University of São Paulo, Nuclear Energy Center for Agriculture, Avenida Centenário 303, 13400-016 Piracicaba, SP, Brazil; Trace Elements Speciation Laboratory TESLA, University of Aberdeen, King's College, Aberdeen, Aberdeenshire AB24 3FX, Scotland, United Kingdom. Electronic address: [Email]


Brazil is a major producer of rice, but there is not enough information about As and Cd in rice grown under different conditions in this country. Here, As and Cd were determined by ICP-MS and species of As by HPLC-ICP-MS in Brazilian husked rice, covering diverse cultivars and regions, as well as upland and flooded production systems. Significant differences were observed for contents of both elements according to the origin of rice.

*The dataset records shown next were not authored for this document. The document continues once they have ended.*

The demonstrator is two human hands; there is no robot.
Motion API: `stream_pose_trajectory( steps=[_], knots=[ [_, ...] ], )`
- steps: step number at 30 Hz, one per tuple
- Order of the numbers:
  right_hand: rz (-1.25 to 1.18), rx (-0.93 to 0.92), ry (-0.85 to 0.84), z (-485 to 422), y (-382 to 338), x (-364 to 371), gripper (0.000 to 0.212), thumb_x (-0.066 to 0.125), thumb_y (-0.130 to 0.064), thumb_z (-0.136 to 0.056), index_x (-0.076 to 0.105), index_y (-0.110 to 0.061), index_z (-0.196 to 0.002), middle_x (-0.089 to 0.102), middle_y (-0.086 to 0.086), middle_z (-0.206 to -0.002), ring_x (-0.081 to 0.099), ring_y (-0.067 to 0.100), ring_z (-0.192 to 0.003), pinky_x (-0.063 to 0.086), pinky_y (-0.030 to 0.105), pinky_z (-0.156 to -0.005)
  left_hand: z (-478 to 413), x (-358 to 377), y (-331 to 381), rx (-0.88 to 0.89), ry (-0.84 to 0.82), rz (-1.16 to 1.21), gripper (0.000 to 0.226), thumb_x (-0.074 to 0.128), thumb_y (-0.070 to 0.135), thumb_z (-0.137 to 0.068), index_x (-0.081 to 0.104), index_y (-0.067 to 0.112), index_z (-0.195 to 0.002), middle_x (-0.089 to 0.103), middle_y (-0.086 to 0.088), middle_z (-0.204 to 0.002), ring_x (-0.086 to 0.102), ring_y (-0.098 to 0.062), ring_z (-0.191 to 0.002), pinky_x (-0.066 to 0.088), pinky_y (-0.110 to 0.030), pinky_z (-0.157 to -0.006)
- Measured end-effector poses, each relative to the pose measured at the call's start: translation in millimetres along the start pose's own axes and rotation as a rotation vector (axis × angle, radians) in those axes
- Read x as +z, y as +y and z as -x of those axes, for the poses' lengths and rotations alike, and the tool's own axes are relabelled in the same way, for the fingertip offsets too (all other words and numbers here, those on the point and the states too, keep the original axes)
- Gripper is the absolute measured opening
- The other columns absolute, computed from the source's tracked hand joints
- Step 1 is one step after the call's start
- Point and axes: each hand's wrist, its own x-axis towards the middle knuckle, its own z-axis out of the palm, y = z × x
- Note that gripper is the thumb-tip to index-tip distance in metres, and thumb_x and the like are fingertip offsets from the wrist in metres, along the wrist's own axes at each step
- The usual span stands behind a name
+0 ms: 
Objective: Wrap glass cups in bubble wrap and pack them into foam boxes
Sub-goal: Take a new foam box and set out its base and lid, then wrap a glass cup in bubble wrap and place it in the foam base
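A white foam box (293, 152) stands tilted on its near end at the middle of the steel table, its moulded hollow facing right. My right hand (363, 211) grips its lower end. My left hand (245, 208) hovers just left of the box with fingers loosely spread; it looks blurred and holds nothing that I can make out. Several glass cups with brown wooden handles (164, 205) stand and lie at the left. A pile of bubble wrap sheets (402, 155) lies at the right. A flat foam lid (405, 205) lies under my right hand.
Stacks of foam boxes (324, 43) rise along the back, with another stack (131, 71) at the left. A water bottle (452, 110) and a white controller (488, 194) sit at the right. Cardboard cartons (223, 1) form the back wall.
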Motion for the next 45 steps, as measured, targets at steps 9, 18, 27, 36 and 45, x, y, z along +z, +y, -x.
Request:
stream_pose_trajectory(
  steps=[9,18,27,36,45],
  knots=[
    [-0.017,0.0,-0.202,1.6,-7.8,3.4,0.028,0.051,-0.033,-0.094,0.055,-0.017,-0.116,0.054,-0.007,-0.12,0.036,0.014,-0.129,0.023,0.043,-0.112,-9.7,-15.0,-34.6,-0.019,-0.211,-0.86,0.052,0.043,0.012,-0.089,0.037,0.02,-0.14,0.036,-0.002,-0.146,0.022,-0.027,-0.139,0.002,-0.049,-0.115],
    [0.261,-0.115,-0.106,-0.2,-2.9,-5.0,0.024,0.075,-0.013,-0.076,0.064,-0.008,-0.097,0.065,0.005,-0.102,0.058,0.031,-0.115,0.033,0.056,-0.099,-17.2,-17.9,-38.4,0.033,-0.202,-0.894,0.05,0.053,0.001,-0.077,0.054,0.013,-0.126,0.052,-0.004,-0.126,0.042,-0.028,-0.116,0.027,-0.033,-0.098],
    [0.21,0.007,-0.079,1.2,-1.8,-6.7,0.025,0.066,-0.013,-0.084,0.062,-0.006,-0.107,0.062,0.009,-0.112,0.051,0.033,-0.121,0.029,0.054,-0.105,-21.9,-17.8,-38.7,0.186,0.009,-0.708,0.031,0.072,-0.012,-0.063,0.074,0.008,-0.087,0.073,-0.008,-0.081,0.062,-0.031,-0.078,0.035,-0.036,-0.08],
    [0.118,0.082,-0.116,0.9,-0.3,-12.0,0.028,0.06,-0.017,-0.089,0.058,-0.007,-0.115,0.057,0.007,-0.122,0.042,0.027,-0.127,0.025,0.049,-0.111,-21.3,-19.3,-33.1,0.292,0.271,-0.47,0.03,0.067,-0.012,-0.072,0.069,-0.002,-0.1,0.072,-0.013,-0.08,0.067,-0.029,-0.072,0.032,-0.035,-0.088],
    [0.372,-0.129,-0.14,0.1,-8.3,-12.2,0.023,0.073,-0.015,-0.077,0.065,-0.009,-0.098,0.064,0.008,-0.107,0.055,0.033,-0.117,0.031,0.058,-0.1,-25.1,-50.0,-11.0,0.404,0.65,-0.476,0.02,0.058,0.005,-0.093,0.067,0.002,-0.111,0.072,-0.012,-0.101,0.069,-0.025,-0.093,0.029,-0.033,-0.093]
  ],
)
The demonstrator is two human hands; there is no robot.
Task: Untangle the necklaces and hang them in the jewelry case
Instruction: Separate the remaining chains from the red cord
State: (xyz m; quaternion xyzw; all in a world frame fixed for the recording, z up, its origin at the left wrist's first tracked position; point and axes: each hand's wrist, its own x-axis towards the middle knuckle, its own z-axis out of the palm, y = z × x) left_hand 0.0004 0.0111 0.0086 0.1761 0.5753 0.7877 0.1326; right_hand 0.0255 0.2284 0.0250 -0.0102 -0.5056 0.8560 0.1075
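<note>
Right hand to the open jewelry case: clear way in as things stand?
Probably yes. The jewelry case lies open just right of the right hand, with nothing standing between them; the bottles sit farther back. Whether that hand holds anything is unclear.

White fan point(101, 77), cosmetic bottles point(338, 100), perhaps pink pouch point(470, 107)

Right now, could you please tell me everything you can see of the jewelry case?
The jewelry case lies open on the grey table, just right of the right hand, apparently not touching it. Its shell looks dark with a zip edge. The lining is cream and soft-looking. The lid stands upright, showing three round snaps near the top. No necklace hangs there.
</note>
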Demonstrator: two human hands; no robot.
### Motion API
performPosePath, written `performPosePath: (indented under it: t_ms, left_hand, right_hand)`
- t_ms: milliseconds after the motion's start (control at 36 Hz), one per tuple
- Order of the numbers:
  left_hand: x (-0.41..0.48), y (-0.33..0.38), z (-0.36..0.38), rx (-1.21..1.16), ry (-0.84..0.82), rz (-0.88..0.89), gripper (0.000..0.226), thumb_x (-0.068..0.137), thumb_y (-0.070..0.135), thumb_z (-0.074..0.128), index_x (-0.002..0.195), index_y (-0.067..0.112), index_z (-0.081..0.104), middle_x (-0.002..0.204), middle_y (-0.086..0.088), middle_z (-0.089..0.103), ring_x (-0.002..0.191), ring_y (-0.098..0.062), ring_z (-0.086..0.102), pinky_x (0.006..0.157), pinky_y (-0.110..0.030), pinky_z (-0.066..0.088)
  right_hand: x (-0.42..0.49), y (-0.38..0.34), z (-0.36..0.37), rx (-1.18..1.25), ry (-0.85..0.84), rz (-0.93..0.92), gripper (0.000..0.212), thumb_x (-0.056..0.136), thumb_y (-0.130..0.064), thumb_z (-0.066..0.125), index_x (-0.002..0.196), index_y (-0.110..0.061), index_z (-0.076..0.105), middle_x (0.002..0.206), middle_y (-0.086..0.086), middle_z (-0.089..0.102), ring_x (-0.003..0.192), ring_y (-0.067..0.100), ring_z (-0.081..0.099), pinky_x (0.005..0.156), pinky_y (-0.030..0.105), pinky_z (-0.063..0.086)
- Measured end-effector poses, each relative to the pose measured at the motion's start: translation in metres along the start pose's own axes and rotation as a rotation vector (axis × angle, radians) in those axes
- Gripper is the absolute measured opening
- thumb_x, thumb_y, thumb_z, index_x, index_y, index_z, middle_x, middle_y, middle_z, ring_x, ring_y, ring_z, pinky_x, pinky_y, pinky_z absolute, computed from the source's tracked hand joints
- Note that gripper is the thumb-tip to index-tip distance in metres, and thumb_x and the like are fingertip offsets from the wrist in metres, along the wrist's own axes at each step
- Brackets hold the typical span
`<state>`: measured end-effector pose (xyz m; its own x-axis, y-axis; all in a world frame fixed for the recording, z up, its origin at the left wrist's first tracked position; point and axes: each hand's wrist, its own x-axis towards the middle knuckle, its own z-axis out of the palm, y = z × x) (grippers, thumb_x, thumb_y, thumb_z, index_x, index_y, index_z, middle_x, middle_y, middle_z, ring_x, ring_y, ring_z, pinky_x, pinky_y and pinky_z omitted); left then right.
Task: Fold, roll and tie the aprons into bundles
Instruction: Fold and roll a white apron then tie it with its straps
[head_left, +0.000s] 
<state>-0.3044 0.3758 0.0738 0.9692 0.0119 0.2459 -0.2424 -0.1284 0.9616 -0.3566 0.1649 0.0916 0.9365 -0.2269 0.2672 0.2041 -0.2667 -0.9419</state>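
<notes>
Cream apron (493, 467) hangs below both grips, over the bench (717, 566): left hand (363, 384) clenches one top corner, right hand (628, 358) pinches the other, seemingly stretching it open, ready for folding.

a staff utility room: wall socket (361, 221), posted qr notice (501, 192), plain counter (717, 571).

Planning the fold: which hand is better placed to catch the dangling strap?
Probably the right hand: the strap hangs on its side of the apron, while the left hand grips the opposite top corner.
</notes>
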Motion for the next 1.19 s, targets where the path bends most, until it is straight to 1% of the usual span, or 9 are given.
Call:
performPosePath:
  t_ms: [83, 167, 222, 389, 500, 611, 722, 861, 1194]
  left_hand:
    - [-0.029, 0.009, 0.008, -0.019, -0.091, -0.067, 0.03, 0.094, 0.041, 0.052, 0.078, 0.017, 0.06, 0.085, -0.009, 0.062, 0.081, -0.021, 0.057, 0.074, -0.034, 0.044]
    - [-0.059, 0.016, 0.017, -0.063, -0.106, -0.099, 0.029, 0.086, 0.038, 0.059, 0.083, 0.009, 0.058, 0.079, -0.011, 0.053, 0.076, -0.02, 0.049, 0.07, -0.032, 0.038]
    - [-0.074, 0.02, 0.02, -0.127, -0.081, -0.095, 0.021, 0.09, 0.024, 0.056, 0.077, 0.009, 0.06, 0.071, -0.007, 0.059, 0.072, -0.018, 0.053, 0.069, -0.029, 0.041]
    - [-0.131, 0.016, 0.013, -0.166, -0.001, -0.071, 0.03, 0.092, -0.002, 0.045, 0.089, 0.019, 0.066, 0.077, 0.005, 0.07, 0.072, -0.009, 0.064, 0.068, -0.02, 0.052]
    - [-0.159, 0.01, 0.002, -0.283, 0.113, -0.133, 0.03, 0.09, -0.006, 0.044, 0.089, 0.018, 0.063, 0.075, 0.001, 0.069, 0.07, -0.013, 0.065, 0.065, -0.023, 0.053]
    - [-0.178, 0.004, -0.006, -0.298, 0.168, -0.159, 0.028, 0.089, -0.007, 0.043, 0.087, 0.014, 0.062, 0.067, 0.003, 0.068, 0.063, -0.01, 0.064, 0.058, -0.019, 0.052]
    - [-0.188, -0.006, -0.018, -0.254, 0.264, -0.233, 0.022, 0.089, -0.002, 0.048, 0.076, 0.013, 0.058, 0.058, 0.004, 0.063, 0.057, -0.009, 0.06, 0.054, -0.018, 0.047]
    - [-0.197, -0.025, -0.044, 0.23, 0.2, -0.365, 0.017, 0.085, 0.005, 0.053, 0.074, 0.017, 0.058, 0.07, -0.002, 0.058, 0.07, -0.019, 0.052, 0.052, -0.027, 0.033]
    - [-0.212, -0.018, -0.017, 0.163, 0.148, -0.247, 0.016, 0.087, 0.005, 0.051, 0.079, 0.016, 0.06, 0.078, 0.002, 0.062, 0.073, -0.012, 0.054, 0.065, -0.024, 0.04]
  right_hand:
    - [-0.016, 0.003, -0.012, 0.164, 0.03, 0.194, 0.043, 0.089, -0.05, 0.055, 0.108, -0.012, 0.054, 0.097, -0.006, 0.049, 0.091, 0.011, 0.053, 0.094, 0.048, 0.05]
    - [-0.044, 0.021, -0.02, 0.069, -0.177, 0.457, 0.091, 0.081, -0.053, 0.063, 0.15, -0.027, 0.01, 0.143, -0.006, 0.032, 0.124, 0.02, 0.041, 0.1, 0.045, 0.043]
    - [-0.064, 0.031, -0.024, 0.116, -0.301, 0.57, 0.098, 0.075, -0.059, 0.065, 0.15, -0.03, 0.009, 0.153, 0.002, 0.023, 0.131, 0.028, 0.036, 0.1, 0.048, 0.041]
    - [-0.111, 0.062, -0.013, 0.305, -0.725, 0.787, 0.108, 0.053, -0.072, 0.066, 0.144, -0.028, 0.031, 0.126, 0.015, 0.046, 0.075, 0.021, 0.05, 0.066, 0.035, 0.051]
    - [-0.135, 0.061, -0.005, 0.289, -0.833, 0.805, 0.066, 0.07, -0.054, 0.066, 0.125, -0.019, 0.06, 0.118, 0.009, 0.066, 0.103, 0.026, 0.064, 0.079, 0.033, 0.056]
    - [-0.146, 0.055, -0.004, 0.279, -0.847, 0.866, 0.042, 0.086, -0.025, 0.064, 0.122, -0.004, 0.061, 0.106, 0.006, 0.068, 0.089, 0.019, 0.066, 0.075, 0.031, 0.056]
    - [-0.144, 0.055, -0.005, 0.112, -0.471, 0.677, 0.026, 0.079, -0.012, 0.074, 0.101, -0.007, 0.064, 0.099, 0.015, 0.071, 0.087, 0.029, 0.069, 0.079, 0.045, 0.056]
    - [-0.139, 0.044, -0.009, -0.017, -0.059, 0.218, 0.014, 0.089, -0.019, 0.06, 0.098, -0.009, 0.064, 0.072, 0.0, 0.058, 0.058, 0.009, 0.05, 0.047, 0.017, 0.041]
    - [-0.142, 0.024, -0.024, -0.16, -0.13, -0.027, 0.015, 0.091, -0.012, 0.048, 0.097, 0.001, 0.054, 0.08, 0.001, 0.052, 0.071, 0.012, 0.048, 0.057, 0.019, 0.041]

All samples were below the maximum limit for Cd (400 µg/kg) set by national legislation, while nine samples presented total As above the legislation limit (300 µg/kg). From 24 samples analyzed for As species, 42% showed iAs above the European limit for production of food to infants (100 µg/kg). The total As content in samples from Mato Grosso state presented a maximum value of 6 µg/kg, which combined with low Cd content make interesting further studies.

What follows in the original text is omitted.